Genoverband e. V. zeichnet drei junge Führungskräfte aus Sachsen und Brandenburg für innovative Projekte in Tierhaltung und Pflanzenproduktion aus.
Berlin, 16. Juni 2026. Die Gewinnerinnen und Gewinner des Nachwuchspreises „Agrarhelden“ 2026 stehen fest. Mit dem vom Genoverband e.V. und seinen genossenschaftlichen Partnern ausgelobten Preis werden junge Mitglieder von Agrargenossenschaften ausgezeichnet, die ihre Unternehmen mit Innovationskraft, Verantwortungsbewusstsein und persönlichem Engagement weiterentwickeln. Die Preisträgerinnen und Preisträger werden zudem ein Jahr lang als Botschafterinnen und Botschafter für die Idee und Zukunftsfähigkeit der Agrargenossenschaften wirken. Der Preis ist mit insgesamt 4.500 Euro dotiert.
„Mit dem Nachwuchspreis zeichnen wir Menschen aus, die zeigen, wie innovativ Agrargenossenschaften heute sind“, sagte Peter Götz, Vorstand des Genoverband e.V., bei der Preisverleihung. „Unsere diesjährigen Preisträgerinnen und Preisträger verbinden Know-how und Engagement mit unternehmerischem Denken. Sie tragen dazu bei, die Landwirtschaft nachhaltig weiterzuentwickeln.“
Der Expertenjury gehörten neben Peter Götz auch Nina Berlin (Leiterin Kommunikation, Deutscher Raiffeisenverband e.V.), Claudia Duda (Chefredakteurin, Bauernzeitung), Christoph Herzog (Vorstand der Agrargenossenschaft Hoher Fläming eG Rädigke-Niemegk) sowie Christopher Braun (Abteilungsleiter Agrarwirtschaft, DZ Bank) an. Der Genoverbandsvorstand dankte den Jurymitgliedern für ihre engagierte Mitwirkung bei der Auswahl der diesjährigen Preisträgerinnen und Preisträger. Sein Dank galt zudem den Sponsoren und Unterstützern, die den Nachwuchspreis ermöglichen.

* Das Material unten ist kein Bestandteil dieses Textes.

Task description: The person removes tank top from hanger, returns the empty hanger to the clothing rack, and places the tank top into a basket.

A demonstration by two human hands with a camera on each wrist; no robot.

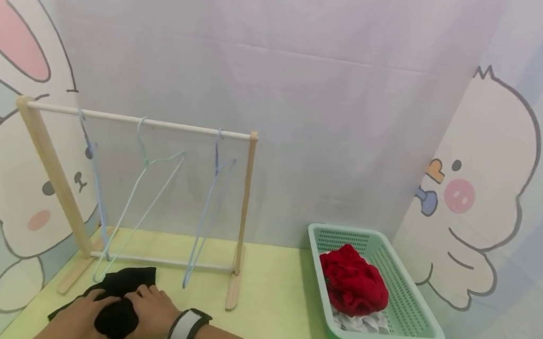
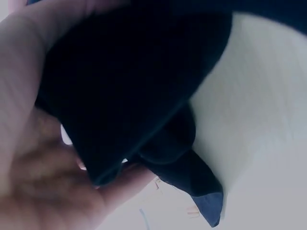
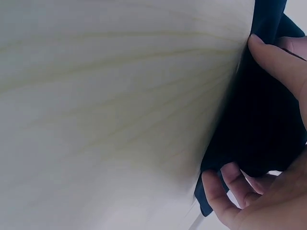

Die Agrarhelden 2026 heißen:
1. Platz: Nancy Büttner, Agrargenossenschaft Dorfchemnitz e.G.
Den ersten Platz vergab die Jury an Nancy Büttner aus der Agrargenossenschaft Dorfchemnitz e.G. Die 27-jährige Landwirtin (Technikerin für Landbau), Tierproduktionsleiterin und Ausbilderin überzeugte mit ihrem Projekt „Kälberdorf“, einem modernen Aufzuchtsystem für Kälber. Im Mittelpunkt stehen Tierwohl, Gesundheit und eine nachhaltige Betriebsentwicklung. Durch Pärchenhaltung, ein strukturiertes Tränkemanagement, intensive Tierbeobachtung sowie digitale Unterstützung erreicht das Projekt hohe Tageszunahmen, geringe Krankheitsraten und deutlich reduzierte Verluste in der Kälberaufzucht.